Encore cette pensée odorante n’est-elle toute entière qu’allusions légères aux odeurs puissantes et aux bruits sourds qui se donnent au même instant, lorsque, longeant la rivière, m’assaille cette pensée alluviale en attente de cette crue prochaine qui me viendra de toi en tous sens.

C’est que toi aussi tu es rivière exubérante en mal de chants, parole et écoute aux aguets, mais sans engins de mort ni pièges retors.

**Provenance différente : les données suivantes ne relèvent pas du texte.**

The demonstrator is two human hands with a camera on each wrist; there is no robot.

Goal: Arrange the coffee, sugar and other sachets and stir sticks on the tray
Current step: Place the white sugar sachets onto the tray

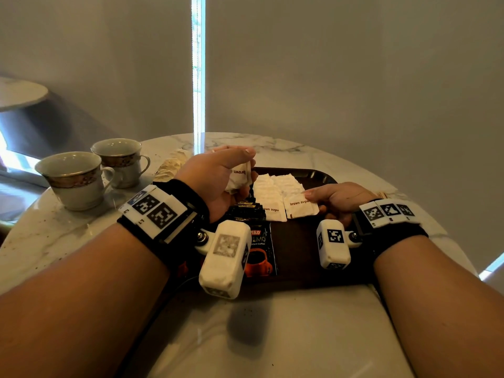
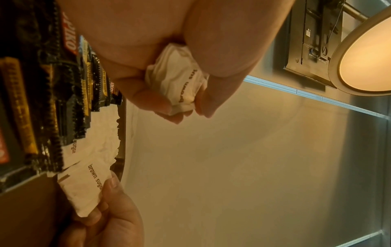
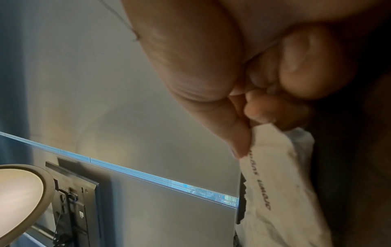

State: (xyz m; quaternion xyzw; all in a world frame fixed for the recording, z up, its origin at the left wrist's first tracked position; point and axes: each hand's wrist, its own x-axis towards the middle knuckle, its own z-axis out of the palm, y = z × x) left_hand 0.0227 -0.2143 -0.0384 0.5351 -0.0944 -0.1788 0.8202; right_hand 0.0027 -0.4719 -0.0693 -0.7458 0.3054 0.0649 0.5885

Nous voilà chasseurs désarmés qui ne chassent rien devant eux que le trop-plein d’eux-mêmes que la rivière, allègrement, emporte.

Le chant du monde se fait murmure odorant et caresse du vent.

Mais au faste du monde, je préfère tes bords et cette profondeur boueuse ou claire qui abrite tes saisons dans le reflet souriant du ciel épars.

La peur m’a quitté.

Dans un éblouissement qui laisse aux images le temps de s’épanouir la nuit venant.

Dans un serrement de mains, un serment, une éclipse de lune, la chaleur partagée d’un baiser gourmand.

Comme lézard au soleil, une chaude journée de printemps.